September 11th, 2014

The Hiizzztory of the Miizzzard Part 1: Origins

Filed under: Artwork — Tags: — William Cardini @ 10:39 am

Sparkplug Books is running a Kickstarter campaign to publish my graphic novel Vortex and Elijah Brubaker’s Reich #12. I’m doing a series of blog posts called The Hiizzztory of the Miizzzard that show how the protagonist of Vortex has evolved over the years.

I’ve been portraying the Miizzzard in various forms and media since at least January 2007. The oldest Miizzzard documentation that I can find now is these photos from a performance art piece that Lanneau White and I did that month. Here we are assembling a hyper gate:


The Miizzzard is on the left in the brown corduroy jacket and red, Karl Sapien (Lanneau’s persona) is on the right with the green skeleton mask.

The Miizzzard began as my performance art persona. I took a lot of performance art classes in college, mainly under Mike Smith, and then after school I continued to do performance and video art for a few years. Here’s one of the only videos I did then that I’m still into, with a text intro from July 2007:

The moon was low and large and distant in the sky. The inter-dimensional machineries churned to keep the Trans-Dimensional Hypercastle in place, and the haze produced fuzzed the moon, as if she were the ghostly final slice of a peach. The crystalline lattice of fluorescent blue light tubes slowly unfolded under the heavy-lidded lunar gaze. It seemed to be grasping at the whole of night.

The Miizzzard walked up to it and began to play his Hyper-Crystal Mind-Organ…
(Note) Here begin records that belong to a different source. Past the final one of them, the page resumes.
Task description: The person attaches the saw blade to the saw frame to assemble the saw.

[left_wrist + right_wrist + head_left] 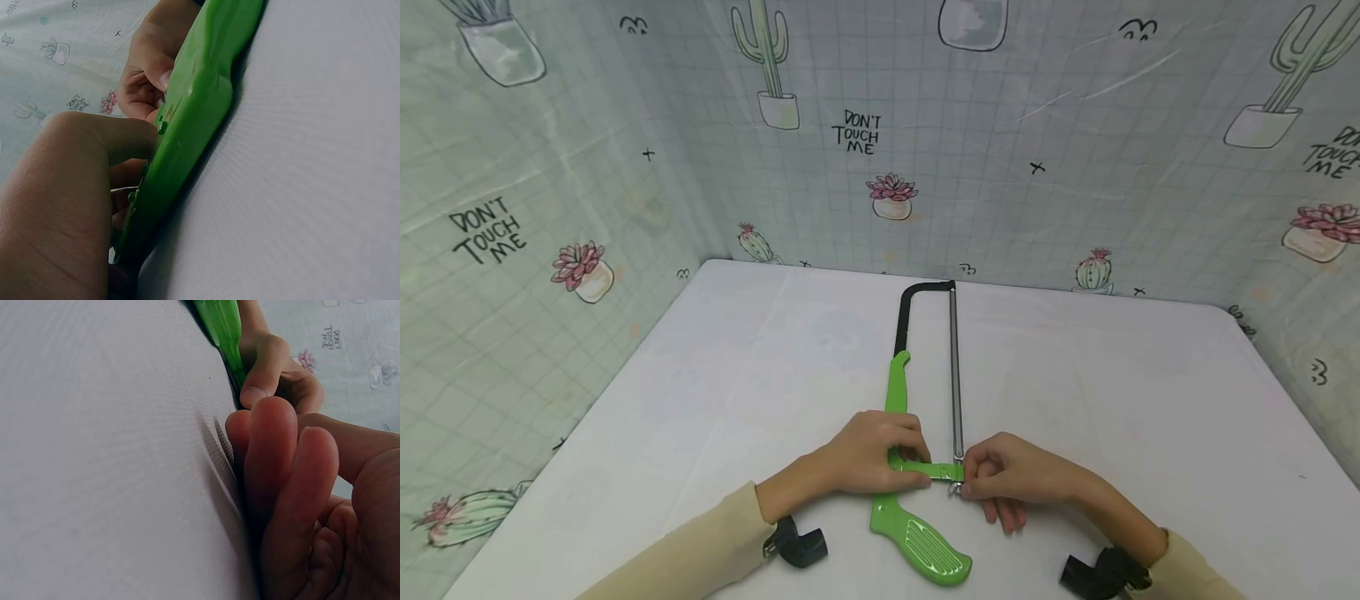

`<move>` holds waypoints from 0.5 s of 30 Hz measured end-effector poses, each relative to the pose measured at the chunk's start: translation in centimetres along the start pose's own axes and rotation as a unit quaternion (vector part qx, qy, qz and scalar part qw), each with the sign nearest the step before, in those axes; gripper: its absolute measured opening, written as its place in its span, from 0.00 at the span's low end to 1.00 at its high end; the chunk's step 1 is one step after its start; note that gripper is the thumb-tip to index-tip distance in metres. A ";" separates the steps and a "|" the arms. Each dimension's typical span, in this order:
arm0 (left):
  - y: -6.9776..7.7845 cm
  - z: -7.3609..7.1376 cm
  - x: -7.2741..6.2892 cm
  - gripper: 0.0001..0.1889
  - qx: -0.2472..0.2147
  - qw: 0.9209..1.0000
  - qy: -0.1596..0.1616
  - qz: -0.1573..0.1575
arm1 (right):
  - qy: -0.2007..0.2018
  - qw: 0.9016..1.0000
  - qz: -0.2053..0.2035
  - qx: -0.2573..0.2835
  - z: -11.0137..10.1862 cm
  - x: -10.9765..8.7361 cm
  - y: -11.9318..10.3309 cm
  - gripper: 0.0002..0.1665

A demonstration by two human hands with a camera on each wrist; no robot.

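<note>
A hacksaw (897,385) with a green handle and black front frame lies flat on the white table, its front end pointing away from me. Its blade (955,375) runs along the right side. My left hand (876,454) grips the green frame just above the handle (928,546), thumb and fingers along the short crossbar. At the blade's near end, my right hand (1018,471) pinches at a small metal wing nut (955,490) with thumb and forefinger; its other fingers (270,462) hang curled below. The fingertips' contact is partly hidden in both wrist views.
The white tabletop (1112,392) spreads around the saw. Cactus-printed cloth (880,83) stands behind the table and at both sides. Black wrist cameras are strapped at the left (801,546) and right (1101,573) wrists, close above the table.
</note>
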State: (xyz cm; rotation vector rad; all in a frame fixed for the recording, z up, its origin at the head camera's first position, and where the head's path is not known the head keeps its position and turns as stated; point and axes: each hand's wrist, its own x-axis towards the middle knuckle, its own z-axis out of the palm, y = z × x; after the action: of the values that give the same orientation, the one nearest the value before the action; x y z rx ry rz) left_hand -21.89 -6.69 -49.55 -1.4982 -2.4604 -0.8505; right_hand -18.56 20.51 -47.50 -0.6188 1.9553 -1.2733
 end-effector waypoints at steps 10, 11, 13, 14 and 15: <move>0.0 -0.1 0.1 0.09 0.004 1.000 -0.002 0.001 | 0.000 1.000 -0.009 -0.003 -0.1 -0.1 0.0 0.10; 0.0 -0.1 0.1 0.09 0.005 1.000 -0.003 0.001 | 0.000 1.000 -0.009 -0.003 -0.1 -0.1 0.0 0.10; 0.0 -0.1 0.1 0.09 0.006 1.000 -0.003 0.000 | 0.000 1.000 -0.008 -0.002 -0.1 -0.1 0.0 0.11; 0.0 -0.2 0.1 0.09 0.006 1.000 -0.004 0.000 | 0.001 1.000 -0.007 -0.002 -0.1 -0.1 0.0 0.11; 0.0 -0.2 0.1 0.09 0.006 1.000 -0.004 -0.001 | 0.001 1.000 -0.007 -0.002 -0.1 -0.1 -0.1 0.11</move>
State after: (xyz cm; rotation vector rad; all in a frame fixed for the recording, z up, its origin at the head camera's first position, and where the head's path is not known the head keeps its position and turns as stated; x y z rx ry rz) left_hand -21.95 -6.68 -49.34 -1.4991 -2.4681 -0.8314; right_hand -18.58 20.62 -47.38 -0.6339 1.9580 -1.2801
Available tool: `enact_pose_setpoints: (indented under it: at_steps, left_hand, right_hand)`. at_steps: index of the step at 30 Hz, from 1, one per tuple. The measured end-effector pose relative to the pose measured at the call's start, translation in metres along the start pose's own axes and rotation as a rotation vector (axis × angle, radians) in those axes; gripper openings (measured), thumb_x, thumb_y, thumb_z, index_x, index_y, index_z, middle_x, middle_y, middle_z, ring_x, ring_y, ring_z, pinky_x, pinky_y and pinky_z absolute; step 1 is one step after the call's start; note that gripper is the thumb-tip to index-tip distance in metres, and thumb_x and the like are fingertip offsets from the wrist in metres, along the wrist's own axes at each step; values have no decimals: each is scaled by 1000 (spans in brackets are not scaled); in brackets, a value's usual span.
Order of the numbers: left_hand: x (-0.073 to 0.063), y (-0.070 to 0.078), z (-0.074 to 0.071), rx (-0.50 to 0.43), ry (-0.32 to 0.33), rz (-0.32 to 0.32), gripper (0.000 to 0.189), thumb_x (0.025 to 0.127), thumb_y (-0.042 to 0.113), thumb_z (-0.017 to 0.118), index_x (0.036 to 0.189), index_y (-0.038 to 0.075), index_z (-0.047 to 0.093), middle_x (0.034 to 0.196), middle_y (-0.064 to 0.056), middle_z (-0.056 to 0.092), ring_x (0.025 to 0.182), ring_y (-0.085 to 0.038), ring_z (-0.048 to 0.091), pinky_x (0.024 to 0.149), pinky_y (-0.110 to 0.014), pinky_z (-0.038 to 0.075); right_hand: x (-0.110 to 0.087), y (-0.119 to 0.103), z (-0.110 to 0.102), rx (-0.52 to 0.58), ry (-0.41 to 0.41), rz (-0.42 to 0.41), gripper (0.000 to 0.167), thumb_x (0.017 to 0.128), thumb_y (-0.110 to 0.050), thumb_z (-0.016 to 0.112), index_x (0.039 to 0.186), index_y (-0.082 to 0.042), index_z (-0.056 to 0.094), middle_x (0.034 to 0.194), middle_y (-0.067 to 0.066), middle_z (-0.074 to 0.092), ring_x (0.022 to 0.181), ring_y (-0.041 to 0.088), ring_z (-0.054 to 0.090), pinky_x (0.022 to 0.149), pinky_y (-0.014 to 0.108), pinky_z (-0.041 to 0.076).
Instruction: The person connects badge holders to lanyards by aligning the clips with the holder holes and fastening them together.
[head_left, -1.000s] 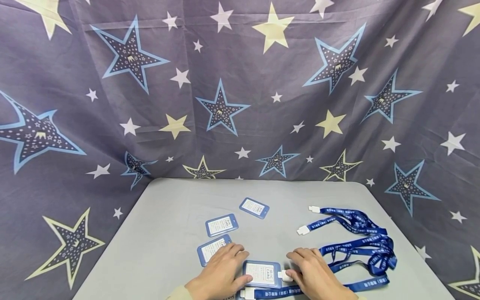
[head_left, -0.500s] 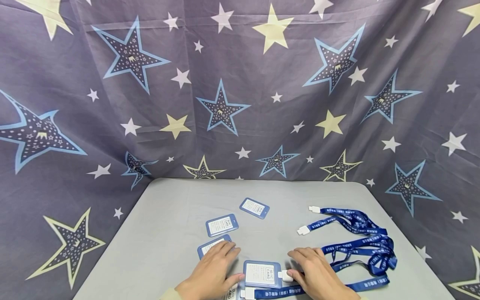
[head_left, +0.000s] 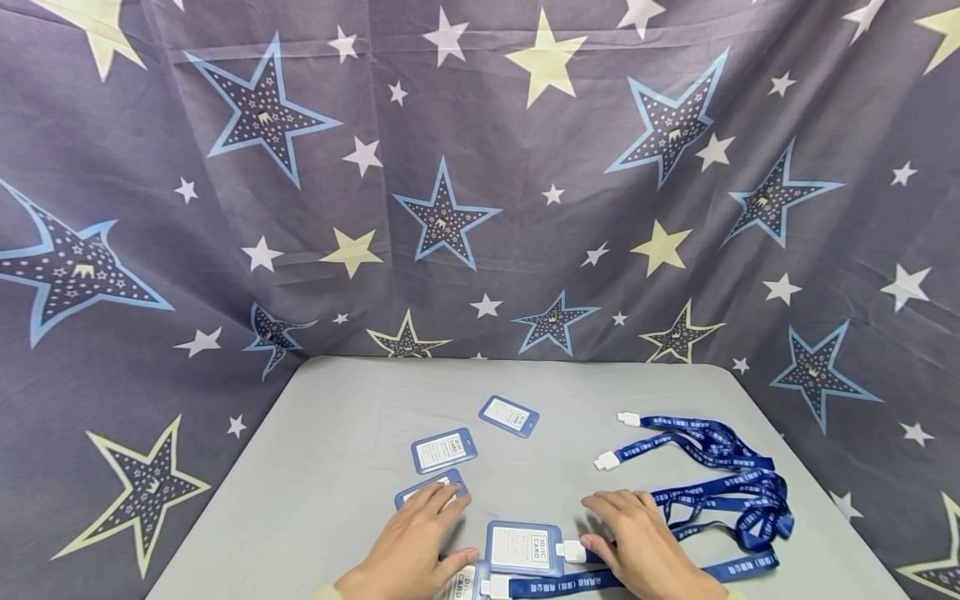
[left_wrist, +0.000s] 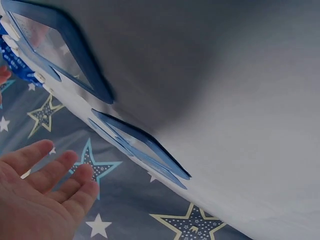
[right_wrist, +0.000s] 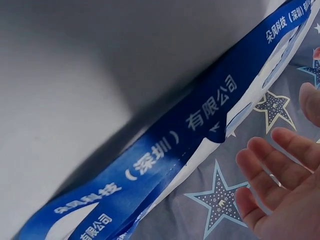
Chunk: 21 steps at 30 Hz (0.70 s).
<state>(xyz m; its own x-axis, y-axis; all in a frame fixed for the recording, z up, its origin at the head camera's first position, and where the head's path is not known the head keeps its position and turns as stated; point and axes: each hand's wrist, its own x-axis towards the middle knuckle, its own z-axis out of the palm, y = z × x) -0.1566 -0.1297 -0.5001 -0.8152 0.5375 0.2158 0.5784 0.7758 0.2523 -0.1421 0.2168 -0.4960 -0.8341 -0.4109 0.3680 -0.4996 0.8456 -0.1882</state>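
A blue-framed ID card holder (head_left: 522, 548) lies at the table's near middle, a white clip (head_left: 574, 552) joined to its right end. My right hand (head_left: 637, 542) hovers just right of that clip over the blue lanyard, its fingers relaxed and holding nothing; the right wrist view shows it above the printed strap (right_wrist: 165, 145). To the left, my left hand (head_left: 408, 546) is loosely spread, partly covering another card holder (head_left: 453, 478). Its thumb is over or beside a lower card holder (head_left: 462, 582), which has its own white clip (head_left: 496, 587) and strap (head_left: 558, 585).
Farther back lie two more card holders, one at the left (head_left: 443, 451) and one near the middle (head_left: 509, 416). A second lanyard (head_left: 712, 442) with two white clips is heaped at the right. A star-patterned curtain (head_left: 480, 167) hangs behind the grey table (head_left: 337, 417).
My left hand has drawn left, uncovering more of the lower card holder. My right hand has come off the white clip and shifted slightly right. The middle card holder has hardly moved.
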Motion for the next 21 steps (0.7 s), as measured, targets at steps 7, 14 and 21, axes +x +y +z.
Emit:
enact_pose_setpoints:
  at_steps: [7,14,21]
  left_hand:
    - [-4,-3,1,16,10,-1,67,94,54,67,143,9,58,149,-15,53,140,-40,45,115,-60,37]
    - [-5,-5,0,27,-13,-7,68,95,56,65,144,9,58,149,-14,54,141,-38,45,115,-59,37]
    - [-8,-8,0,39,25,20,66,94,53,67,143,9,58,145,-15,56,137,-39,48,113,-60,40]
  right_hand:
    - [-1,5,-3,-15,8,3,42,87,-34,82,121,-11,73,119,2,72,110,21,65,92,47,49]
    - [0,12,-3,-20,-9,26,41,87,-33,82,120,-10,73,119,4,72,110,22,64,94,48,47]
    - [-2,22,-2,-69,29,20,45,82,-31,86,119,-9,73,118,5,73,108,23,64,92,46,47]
I had a brief infatuation with weaving in late 2006 and early 2007, when I made the Miizzzard’s mask and other fabric scraps:

The name of the Miizzzard comes from Roy Wood’s Wizzard’s Brew album:

My first blog post in May 2007 was about the origins of the Miizzz:

The Miizzzard no longer exists. He died circa 400,000 B.C.E. while trying to discover the transformative secrets of the Space Yetis.

William Cardini space yeti drawing

His ghost haunts the digital realm and possesses various weavings and synthetic fabrics in the material world in an attempt to recreate Scriabin’s ‘Mysterium,’ a Gesamtkunstwerk that destroys this earth to give birth to another.

He is a figment, a warm bowl of minty fig meat topped with a spoonful of cold jellied plum.

I have also heard that, although he has lived out only twenty-three years, the path that he traces thru spacetime is discontinuous: he shook to Marie Curie’s radioactive boogaloo, procured pamphlets from Le Sony’r Ra in Chicago, was a starving outcast with Grettir Armundarson on Drang Isle and pissed blue thanks to Yves Klein. His last known location was drunk out of his mind at the Deep Eddy Cabaret, singing karaoke alongside the shade of Rrose Selavy.

All we can know for sure is that he’s a weird guy.